However, to date, few studies have examined the presence of STEC in edible insects [11], and virtually no data are available regarding the antimicrobial resistance status of E. coli isolated from edible insects. Such data are crucial to elucidate their potential role in the transmission of antimicrobial resistance via the food chain and other health hazards associated with the consumption of insects. To the best of our knowledge, this is the first study specifically investigating the phenotypic and genotypic antimicrobial susceptibility, the presence of certain virulence genes, as well as the genetic relatedness of E. coli isolates obtained from different species of edible insects.

2. Materials and Methods

2.1. Insect Samples

A total of 36 samples of edible insect species were available to be included in this study. They were collected and tested for the presence of E. coli between 2014 and 2016 and consisted of two subsets. One subset was derived from the project “ZooGlow” that dealt with legally and illegally introduced and commercialized foodstuffs inside and outside Germany. It contained ten samples of frozen silkworms (Lepidoptera: Bombycidae: Bombyx mori) imported from Vietnam and purchased at an Asian supermarket in Germany. Two additional samples were powdered yellow mealworm larvae (Coleoptera: Tenebrionidae: Tenebrio molitor) bought online from a German retailer.
The other subset was insects bought at a local pet store, i.e., Mediterranean crickets (Orthoptera: Gryllidae: Gryllus bimaculatus; n = 1), migratory locusts (Orthoptera: Acrididae: Locusta migratoria; n = 4), T. molitor (n = 1), and superworms (Coleoptera: Tenebrionidae: Zophobas atratus, previously known as “Z. morio”; n = 3). More specimens and other species were also analyzed but did not yield E. coli, e.g., Jamaican field crickets (Orthoptera: Gryllidae: Gryllus assimilis), house crickets (Orthoptera: Gryllidae: Acheta domesticus), and desert locusts (Orthoptera: Acrididae: Schistocerca gregaria), with five samples (n = 5) each. The animals obtained from the pet store were explicitly not intended as foodstuff. However, many entomophagy aficionados in Western countries repurpose them as they point out the freshness of the product, the better taste, and a higher degree of culinary diversity, i.e., more different dishes can be made from hygienically processed pet feed insects than from freeze–dried (and sometimes spiced) entire or ground food insects (Nils Th. Grabowski, personal communication, 2017). For this reason, a microbiological evaluation of edible insects sold as pet feed is important for risk assessment. They usually let the animals fast for one day, kill them, and cook them thoroughly before processing them further. Samples for this analysis were raw and killed by freezing.
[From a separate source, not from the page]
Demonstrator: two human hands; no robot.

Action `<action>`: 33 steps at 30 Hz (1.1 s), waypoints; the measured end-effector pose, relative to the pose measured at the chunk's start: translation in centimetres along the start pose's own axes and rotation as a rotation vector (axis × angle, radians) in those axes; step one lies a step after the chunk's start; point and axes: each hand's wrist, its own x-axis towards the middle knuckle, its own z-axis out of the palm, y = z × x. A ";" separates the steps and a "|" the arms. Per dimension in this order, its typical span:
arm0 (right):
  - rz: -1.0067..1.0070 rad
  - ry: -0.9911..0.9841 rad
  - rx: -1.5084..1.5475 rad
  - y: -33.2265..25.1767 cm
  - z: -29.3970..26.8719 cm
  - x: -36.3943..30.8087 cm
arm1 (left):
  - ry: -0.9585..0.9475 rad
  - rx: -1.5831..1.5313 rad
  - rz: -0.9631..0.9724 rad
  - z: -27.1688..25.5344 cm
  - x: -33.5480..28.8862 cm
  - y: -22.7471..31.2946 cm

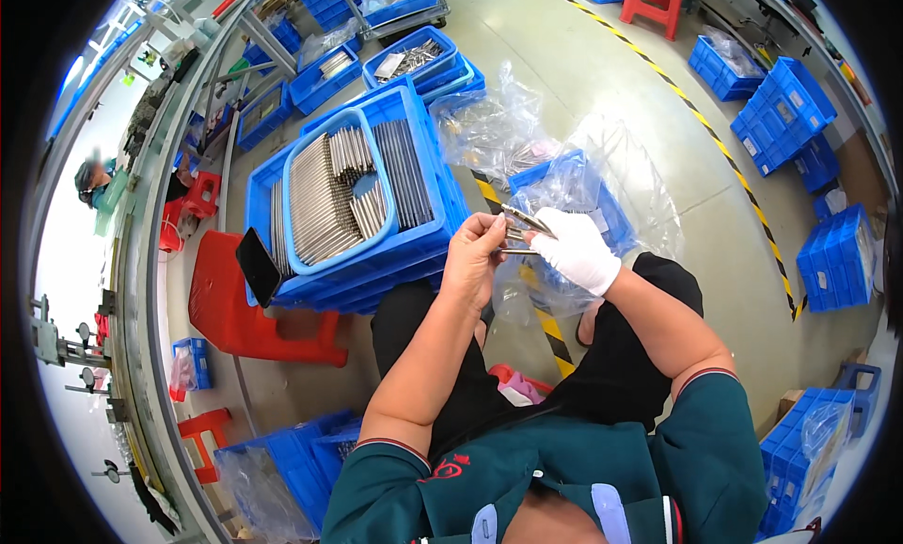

2.2. Isolate Collection and Species Identification

While doing a classical microbiological analysis of the insect samples, E. coli strains were detected and isolated according to standard methods described in DIN EN ISO 16649-2. In brief, samples were subjected to an enrichment step in NaCl-peptone water for 24 h at 37 ± 0.5 °C, and the broth was subsequently streaked on TBX agar (Oxoid, Wesel, Germany) for the selective detection of E. coli.
The species of the isolates was confirmed using a MALDI-TOF biotyper (Bruker Daltonics, Bremen, Germany) and by species-specific PCR targeting the gadA gene [16]. Only one isolate per sample was included in further investigations.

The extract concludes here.